做著可以足不出戶的工藝工作,雖稱不上創作,但是要依照原來形式去製作一個商品,也不是一件簡單著事情,要有謹慎著心與巧手,跟一雙刁眼。他說,這是份好工作,因為不用投入自己的情感,只要複製一樣。
初識那一天,阿勝特意給我準備了十幾本書,也為我砌上一壺伯爵紅茶,水是他每日去雙溪山裡的廟取得,茶葉從日本帶回,至於那些古瓷茶具則使用多年,茶葉的用量、泡茶水温和冲泡時間,每個關鍵,他都使出渾身力道,好像要革命妳對茶的滋味,這意味著妳是他喜歡的客人,再沒有人在對一個人不在乎的情形下會用這種方式對待一個初識者。
這種誠意令人害怕,彷彿是把他想索求的情感,一併對妳做個示範,我並不是很自在。凡事都是需要代價的,不是嗎?

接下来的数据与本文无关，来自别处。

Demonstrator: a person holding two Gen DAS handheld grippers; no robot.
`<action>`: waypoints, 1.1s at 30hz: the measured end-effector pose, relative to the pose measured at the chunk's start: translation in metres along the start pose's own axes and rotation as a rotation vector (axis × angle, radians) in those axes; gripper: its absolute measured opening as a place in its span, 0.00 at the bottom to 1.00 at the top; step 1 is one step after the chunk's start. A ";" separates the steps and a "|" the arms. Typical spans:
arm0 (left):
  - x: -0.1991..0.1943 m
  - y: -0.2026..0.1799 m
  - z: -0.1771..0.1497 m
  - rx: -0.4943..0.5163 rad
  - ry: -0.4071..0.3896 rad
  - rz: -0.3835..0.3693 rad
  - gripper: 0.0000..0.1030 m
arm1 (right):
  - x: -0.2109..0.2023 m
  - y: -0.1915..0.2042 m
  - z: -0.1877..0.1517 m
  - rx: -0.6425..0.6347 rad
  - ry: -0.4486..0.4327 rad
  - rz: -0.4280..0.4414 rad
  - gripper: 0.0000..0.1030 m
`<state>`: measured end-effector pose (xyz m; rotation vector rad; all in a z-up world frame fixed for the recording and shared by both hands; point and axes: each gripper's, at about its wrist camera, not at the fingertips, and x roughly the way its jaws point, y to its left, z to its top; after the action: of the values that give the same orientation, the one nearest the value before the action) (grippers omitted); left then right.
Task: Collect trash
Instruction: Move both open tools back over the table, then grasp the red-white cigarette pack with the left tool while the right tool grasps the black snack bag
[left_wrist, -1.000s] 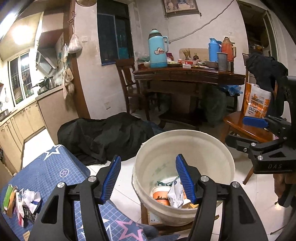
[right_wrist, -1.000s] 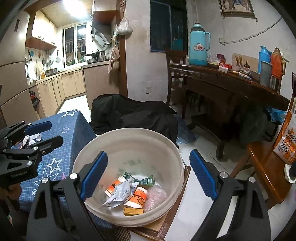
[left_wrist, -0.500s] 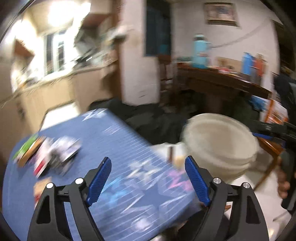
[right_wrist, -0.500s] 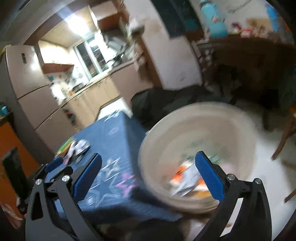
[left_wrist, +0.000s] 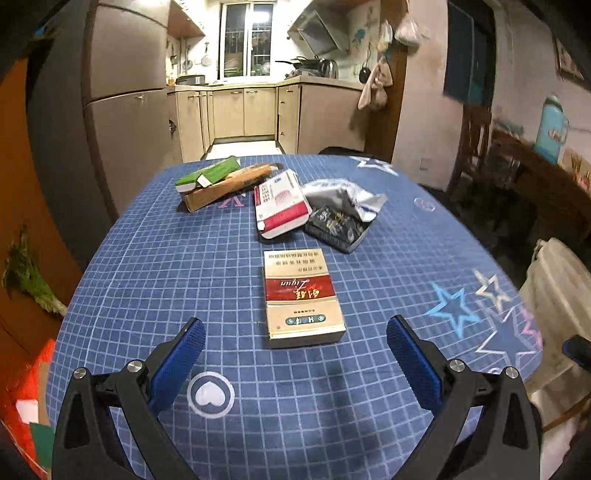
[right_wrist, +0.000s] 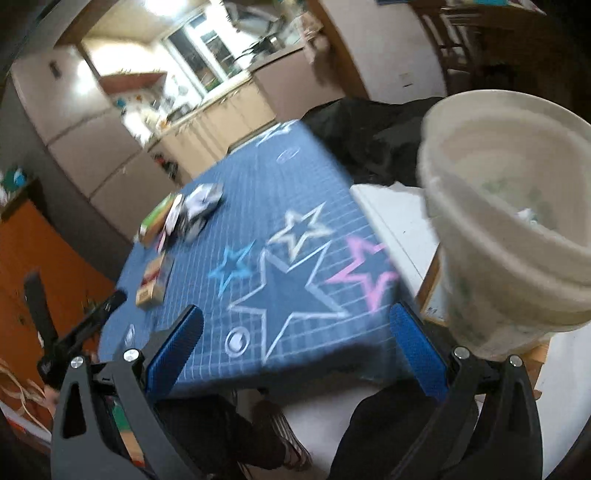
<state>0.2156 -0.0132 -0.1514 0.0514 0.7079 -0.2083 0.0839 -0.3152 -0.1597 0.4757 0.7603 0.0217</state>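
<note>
left gripper (left_wrist: 295, 354), jaws just spread wide and empty, faces a red-and-cream cigarette box (left_wrist: 301, 297).

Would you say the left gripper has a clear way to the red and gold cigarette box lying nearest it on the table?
Probably yes. The left gripper is open, its jaws just widened with nothing between them, and the cigarette box lies flat just ahead on the blue tablecloth, apart from the other trash.
</note>
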 end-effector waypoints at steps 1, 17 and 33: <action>0.004 -0.001 -0.001 0.001 0.001 0.004 0.95 | 0.001 0.003 -0.002 -0.021 0.003 -0.006 0.95; 0.063 -0.004 0.003 -0.022 0.098 -0.047 0.59 | 0.017 0.017 -0.004 -0.131 0.030 -0.009 0.95; 0.023 0.045 0.013 -0.084 -0.041 0.075 0.57 | 0.082 0.101 0.068 -0.395 -0.008 0.027 0.90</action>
<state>0.2499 0.0254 -0.1575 -0.0069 0.6720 -0.1073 0.2040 -0.2368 -0.1281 0.1102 0.7200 0.1919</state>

當年,四十多歲的他,已經離婚,帶著一身疤痕與脆弱的心窩藏在城裡一角,我很難忘記那頂樓的家,彷彿他刻意選擇住在陰幽,七十八個階梯像他的轉折,每到達一個頂點,卻又是另一個挑戰,直到抵達目的,迎接人的卻不是燦爛陽光,是又深又暗的世界。情感給阿勝太多的傷痛了,倔強又好勝,讓他不認為自己需要反省,他情願不再受縛於情感的執著,他說,他不在意那些,然後輕哼一聲。

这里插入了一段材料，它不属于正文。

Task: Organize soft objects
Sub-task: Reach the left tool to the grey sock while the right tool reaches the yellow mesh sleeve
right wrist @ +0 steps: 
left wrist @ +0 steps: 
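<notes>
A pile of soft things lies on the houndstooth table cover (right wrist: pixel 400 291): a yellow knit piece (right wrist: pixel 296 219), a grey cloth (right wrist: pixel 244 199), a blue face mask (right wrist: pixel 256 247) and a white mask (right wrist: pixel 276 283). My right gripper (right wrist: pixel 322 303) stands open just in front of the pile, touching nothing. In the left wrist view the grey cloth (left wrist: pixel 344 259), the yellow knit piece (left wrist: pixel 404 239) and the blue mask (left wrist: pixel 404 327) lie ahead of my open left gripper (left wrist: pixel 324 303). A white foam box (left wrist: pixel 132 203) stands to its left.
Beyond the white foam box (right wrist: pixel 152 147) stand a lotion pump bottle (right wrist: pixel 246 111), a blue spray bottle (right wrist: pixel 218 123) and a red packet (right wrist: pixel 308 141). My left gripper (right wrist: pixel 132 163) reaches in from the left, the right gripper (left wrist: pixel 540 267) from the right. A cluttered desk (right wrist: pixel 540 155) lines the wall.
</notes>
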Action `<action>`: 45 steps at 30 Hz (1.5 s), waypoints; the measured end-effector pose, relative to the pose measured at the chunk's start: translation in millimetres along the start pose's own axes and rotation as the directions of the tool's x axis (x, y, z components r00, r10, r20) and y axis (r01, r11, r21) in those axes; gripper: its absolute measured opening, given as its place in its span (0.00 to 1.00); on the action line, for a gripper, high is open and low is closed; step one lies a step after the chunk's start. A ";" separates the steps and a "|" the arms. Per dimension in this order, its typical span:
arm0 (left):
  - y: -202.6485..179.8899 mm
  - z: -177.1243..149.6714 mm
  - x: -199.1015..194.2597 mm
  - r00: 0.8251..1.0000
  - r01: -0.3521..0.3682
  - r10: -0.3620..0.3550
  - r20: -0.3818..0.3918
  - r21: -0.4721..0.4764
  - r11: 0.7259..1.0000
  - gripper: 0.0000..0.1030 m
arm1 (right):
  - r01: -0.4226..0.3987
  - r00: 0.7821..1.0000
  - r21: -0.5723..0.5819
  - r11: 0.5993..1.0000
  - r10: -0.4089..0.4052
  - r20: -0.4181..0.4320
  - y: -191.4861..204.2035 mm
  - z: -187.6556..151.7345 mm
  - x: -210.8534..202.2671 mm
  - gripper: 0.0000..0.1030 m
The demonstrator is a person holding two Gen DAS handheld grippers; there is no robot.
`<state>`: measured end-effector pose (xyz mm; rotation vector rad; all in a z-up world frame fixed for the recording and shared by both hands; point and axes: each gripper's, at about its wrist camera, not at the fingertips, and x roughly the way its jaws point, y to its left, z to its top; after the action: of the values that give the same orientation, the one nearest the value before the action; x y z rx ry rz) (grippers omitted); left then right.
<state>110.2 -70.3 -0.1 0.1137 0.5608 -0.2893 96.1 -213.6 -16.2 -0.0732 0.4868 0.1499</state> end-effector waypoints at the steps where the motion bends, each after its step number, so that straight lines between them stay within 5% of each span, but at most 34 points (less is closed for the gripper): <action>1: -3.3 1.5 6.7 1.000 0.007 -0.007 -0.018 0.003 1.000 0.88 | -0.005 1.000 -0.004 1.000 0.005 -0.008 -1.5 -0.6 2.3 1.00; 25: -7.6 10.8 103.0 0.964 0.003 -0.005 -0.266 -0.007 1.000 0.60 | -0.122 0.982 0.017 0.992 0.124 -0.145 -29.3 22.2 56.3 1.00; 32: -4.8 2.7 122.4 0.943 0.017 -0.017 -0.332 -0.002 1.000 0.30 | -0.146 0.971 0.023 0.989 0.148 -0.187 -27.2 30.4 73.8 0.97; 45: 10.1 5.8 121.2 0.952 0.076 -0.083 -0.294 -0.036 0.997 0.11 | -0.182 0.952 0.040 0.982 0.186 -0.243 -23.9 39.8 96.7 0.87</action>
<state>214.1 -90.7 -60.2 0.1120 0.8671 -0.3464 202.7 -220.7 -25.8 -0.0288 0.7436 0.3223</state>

家的餐廳裡被書包圍,是一地震就像會被倒下的書壓死的分量,沒有這些,他應該就活不下去吧,又不愛聽音樂,除非必要,也不肯出門一趟,只用電話與世界聯繫,就連電腦對他來講都是一種干擾。
一個人就這麼生活究竟都在做些什麼呢?可以這麼不需要人的日子究竟是不是好,父親遺留下來的那筆遺產對阿勝起的作用,只是讓他不需要別人而已嗎?那種暴烈的性情,讓每每往來的人難以忍受,阿勝總特別討好似的對人好,壓的人喘不過氣來,總要別人對他最在意,阿勝不是白開水,加誰就似誰,滾過就沒味,他的心像中島的歌聲,撕裂的情緒分岔的音準,強烈的渴求、那種奔放的顫抖,像是放棄自己,叫人心碎,可是人,怎麼可以隨便起惻隱?

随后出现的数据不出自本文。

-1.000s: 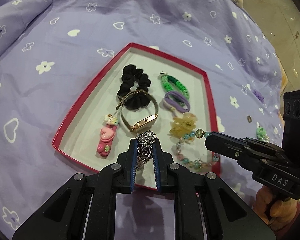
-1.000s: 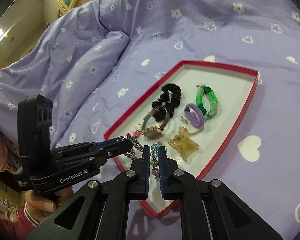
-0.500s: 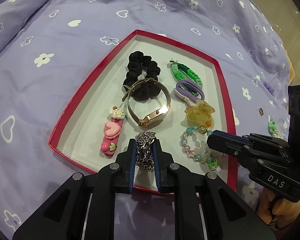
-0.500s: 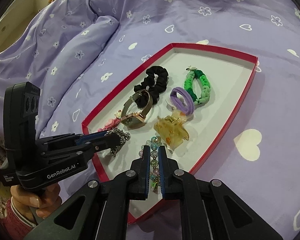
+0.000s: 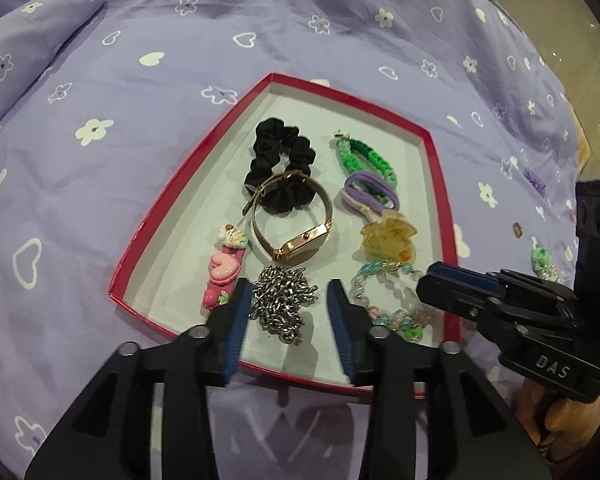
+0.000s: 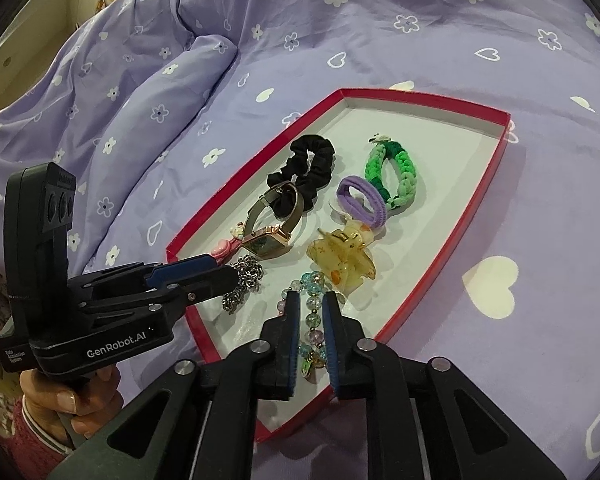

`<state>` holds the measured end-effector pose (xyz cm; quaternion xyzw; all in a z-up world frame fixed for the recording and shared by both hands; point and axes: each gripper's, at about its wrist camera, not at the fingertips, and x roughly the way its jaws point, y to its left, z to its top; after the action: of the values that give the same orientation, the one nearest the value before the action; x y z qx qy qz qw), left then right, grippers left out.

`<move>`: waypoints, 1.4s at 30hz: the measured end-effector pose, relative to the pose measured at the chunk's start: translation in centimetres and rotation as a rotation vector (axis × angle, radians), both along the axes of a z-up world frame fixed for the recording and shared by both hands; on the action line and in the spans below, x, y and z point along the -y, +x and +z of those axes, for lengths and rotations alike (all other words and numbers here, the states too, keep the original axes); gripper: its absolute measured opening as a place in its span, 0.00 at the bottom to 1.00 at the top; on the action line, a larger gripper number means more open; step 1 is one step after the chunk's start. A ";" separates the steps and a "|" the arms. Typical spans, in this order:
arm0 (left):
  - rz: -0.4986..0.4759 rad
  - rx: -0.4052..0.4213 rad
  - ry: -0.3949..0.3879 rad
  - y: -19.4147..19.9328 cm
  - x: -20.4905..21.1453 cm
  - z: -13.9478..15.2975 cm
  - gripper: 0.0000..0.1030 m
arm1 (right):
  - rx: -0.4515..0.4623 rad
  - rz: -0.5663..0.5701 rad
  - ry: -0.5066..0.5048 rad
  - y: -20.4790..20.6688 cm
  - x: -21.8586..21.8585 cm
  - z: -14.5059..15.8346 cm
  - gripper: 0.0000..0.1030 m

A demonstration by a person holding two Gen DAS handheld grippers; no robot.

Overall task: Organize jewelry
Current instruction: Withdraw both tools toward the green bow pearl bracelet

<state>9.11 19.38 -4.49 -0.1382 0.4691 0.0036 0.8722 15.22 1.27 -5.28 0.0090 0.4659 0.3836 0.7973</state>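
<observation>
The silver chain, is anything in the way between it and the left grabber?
Nothing visible blocks it. The silver chain lies in a heap on the floor of the red tray, right between the open fingers of the left gripper. The pink hair clip sits just outside the left finger, beside the chain, not across it.

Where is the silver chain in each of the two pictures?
Left wrist view: the silver chain lies low in the middle, in the red tray, between the spread fingers of the left gripper.
Right wrist view: it lies left of centre, by the left gripper's tip.
Shared landmark: the rose-gold watch, just beyond the chain in both.
</observation>
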 end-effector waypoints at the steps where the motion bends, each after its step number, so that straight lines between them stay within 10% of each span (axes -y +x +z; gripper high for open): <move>1: 0.000 0.007 -0.002 -0.1 0.0 0.2 0.41 | 0.009 -0.009 0.009 -0.1 0.4 0.3 0.29; 42: -0.419 0.063 0.001 1.7 21.4 5.1 0.45 | 0.098 -0.567 0.053 -3.9 31.7 4.5 0.38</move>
<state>10.81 -2.04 0.66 -0.0374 0.4599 -0.1819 0.8684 11.36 -30.43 -0.80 0.1411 0.3957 0.1574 0.8937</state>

我並不是那樣的人,自己的情緒太清楚了,曾幾何時會在意別人的眼光呢?若不為生活,我決不像面目看起來如此和善,我忍耐、我控制、我試著按下怒火,克服不堪的折磨,那不代表我需要過分的情感投注在我身上,我從不指望憑白無故的事情,事出必有因,當我們受著他人的施,勢必也在養成我們能供養的事情,而這份坦白,我通常有自知之明。
所以,對於熱烈的凝望,靈魂自然拒絕,過剩的愛,不用傾倒我,我的人生已知足,心裡的空缺都是要靠自己的情感去挹注,無法運用他人補,給不起的,一定要逃,勢必要逃,即使是顫抖與充分的情感也沒用,負荷不了的,不該去承接,懂得走的人,才懂得什麼是需要。
有時候,我在想,究竟人生要教會我們什麼呢?當一個靈魂坦露出實像時,我們從中體會到什麼呢?有些人你必須錯過,有些人你必須硬著頭皮去承受,因為透過他,你得以了解一個旨意、一個妳必須通過的考驗,人生掉下來的禮物必然每人不同,然而,我們的心,或許都有個清明的靈魂,是那麼鮮活的反應著感情,深愛過、憎恨過、不解過、解脫過,從中望著自己的魂魄,了解了自己是什麼。